Activity –
Below are lines of data; restate word for word those running from the line containing "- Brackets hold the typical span" to the line containing "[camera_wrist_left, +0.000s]", inclusive, and no others.

◆ ◆ ◆ ◆ ◆

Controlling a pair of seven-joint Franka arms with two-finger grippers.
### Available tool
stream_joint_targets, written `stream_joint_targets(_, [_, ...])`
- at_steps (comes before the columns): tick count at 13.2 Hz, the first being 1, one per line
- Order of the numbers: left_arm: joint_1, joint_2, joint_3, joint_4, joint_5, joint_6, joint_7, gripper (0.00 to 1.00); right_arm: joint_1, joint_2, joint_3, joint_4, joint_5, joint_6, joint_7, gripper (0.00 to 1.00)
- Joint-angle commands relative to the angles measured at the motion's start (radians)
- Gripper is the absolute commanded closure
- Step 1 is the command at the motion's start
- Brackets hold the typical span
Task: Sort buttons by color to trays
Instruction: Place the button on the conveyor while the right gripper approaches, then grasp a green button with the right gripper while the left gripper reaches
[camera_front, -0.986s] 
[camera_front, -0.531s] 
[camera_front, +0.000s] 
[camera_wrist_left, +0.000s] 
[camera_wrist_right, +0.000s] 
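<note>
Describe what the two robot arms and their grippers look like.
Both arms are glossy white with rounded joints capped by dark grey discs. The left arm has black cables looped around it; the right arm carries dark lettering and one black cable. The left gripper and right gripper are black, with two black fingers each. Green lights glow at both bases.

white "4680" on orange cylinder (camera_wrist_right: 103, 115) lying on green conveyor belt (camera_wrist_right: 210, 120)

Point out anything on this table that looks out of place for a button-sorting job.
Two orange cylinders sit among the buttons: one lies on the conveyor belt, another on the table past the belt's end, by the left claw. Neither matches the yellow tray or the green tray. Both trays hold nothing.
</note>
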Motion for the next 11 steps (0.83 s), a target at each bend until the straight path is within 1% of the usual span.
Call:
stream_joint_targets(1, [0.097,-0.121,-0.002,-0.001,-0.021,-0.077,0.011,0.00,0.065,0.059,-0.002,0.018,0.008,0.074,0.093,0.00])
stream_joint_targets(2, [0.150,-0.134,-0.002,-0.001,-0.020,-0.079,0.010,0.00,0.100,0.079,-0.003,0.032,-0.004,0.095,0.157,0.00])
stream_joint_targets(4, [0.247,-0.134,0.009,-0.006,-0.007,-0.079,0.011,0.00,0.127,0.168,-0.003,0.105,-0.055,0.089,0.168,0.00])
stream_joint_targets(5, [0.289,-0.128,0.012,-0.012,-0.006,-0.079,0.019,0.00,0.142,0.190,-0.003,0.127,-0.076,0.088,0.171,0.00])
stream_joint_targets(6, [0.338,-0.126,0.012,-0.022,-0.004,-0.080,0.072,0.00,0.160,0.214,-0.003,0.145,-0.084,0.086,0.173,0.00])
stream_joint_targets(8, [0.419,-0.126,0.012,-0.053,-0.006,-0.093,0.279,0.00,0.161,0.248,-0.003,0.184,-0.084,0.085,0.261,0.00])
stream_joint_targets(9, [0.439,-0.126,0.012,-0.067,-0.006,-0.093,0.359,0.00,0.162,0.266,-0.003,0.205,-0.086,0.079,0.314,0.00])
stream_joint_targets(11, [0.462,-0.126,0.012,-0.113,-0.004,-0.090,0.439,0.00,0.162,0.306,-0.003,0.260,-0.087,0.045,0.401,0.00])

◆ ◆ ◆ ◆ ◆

Answer box –
- Brackets hold the typical span
Task: Sort buttons by color to trays
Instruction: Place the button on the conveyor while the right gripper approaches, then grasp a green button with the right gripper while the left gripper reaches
[camera_front, -0.986s] 
[camera_front, -0.531s] 
[camera_front, +0.000s] 
[camera_wrist_left, +0.000s] 

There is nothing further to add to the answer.